Bullock continued: ‘Most of the regulation set for financial institutions is aimed at the stability of financial institutions. It is aimed at prudential supervision, making sure financial institutions don’t fail… that is not the concern by regulators at the moment with fintech. If some of these companies get big enough, there will be systemic issues. That then raises the issue of what standards will we then impose on them.’
The issue revolves around how much liability payment providers would need to receive when losses come about due to outages in electronic systems. For payment providers to be liable in the event of significant losses due to service outages, regulators need to have oversight of the sector, and the comments from the RBA indicate that this is the direction in which authorities are moving.
There are several options for implementing any new rules, the most likely of which is that a structured compensation scheme will act as an incentive for providers to ensure that they allocate funds by keeping their technology up-to-date.
The system is already undergoing change in the form of the New Payments Platform (NPP), a hub created by the RBA to deal with a lack of technological progress or system renewal by Australia’s big four banks and card payment providers.
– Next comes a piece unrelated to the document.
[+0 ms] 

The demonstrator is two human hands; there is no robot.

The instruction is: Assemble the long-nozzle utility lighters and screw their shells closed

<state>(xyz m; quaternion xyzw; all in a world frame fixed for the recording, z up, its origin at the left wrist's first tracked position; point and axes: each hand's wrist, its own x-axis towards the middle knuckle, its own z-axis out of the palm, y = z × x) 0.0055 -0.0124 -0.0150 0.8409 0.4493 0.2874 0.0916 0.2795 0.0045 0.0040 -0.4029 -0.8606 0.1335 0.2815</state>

Bullock mentioned the NPP on Sunday, saying that it is not a ‘spontaneous creation of the industry”, instead developing after the RBA set strategic objectives for the payments system.
Bullock also suggested that the RBA sees both purely digital banks and financial services from online technology companies such as Facebook, Apple and Google as the drivers of change within the domestic payments sector, saying that they can “leverage their already extensive networks to offer proprietary closed-loop payment services”.
In May, National Australia Bank’s countrywide electronic network crashed, leaving customers unable to access their accounts through online and mobile banking, ATMs or through EFTPOS.
Bullock said of the incident: ‘With people carrying less cash, an outage in a retail payment system can mean that customers can’t undertake transactions. In Australia, for example, an outage at a major bank recently meant that its merchant customers had to turn customers away if they didn’t have cash, and many didn’t.”